Albert Klass, who filled various administrative positions at The Jewish Press for more than fifty years after his brother Rabbi Sholom Klass launched the newspaper in 1960, died at his Brooklyn home last week at the age of 105.
Born in Brooklyn to Moshe Feivel and Ethel Klass in 1911, Albert Klass worked closely with his brother when Sholom Klass founded the Brooklyn Weekly newspaper (which eventually became the Brooklyn Daily) in the 1940s.
In 1959, alarmed by the demise of several Yiddish newspapers that had played an important role in the Jewish community, several members of the Agudas HaRabonim, led by Rabbi Moshe Feinstein and Rabbi Simcha Elberg, asked Sholom Klass if he could fill the void by publishing a religiously-oriented Yiddish newspaper for Jews across the country.

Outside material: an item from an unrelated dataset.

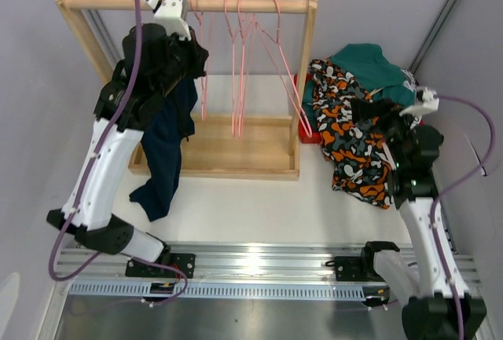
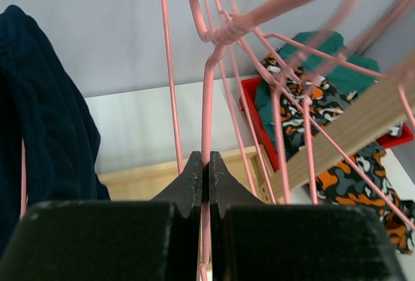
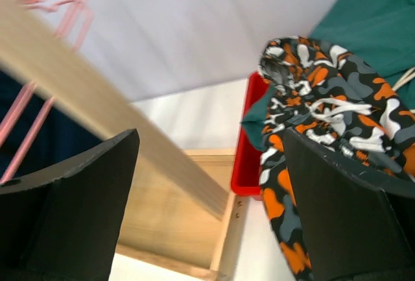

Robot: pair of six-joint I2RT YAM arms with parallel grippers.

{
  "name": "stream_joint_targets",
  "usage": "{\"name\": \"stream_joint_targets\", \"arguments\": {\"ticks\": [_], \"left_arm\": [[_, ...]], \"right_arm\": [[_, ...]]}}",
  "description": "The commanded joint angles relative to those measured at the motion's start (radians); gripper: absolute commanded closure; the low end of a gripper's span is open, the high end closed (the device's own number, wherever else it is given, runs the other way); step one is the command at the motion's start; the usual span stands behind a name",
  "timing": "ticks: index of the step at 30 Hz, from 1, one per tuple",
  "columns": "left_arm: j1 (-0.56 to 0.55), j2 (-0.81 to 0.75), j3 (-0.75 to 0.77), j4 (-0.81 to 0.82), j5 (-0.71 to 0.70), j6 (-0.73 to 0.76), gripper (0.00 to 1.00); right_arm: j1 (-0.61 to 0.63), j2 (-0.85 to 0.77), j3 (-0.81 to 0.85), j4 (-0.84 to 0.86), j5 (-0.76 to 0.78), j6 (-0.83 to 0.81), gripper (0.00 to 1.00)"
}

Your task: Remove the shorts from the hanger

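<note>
Right arm, near side: the right gripper (image 3: 211,139) stands with jaws wide apart and nothing between them, just above the camo shorts (image 1: 354,148). That pair lies heaped, part in the red bin (image 3: 241,151) and part spilling onto the table (image 1: 259,206) toward the arm. The teal shorts (image 1: 369,65) lie behind it, touching it, on the same heap. The bin sits against the right post of the wooden rack (image 1: 236,155).

Left arm: the navy shorts (image 1: 167,151) hang at the rack's left end, under the raised arm, with the lower hem on the table. At the rod (image 1: 118,2), the left gripper (image 2: 205,158) is clamped on the neck of a pink hanger (image 2: 207,99). It cannot be told which hanger bears the navy pair
</note>
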Motion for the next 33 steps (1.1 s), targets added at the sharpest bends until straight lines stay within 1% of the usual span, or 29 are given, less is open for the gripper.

“I remember my father’s discussion with my mother when he came home from that meeting,” recalled Rabbi Klass’s daughter Naomi Klass Mauer. “He recognized this was the opportunity he had dreamed of but said, ‘I won’t do it in Yiddish. I will publish a weekly newspaper in English that everyone in America will be able to read.’ ”
Albert Klass was his brother’s right-hand man from the debut of The Jewish Press in January 1960 through the decades of growth and success that followed. Sholom Klass passed away in January 2000, but Albert continued working at the paper for another decade, until he was nearly 100.
Jewish Press sales manager Moshe Klass said his grandfather was one of the relatively small number of Jews born in America before World War I who remained religiously observant throughout their lives.
“He had a strong connection to Torah and was very respectful of Torah scholars,” he added. “He was self-educated man who was well read and business savvy.”
Albert’s son Rabbi Yaakov Klass, Torah editor of The Jewish Press and spiritual leader of Khal Bnei Matisyahu, said his father was “known for his positive interaction with others, always treating people with respect and courtesy.”
This was particularly the case with his parents and in-laws. “He gave unquestioning honor to his parents and unquestioning honor and love to his in-law parents, always talking about the ‘shvigger elter,’ his wife’s parents,” said Rabbi Klass. “He loved them like an extra set of parents.”
Albert Klass is survived by his two sons, Yaakov and Arthur; a sister, Rivi Rosenthal; seven grandchildren and 28 great-grandchildren.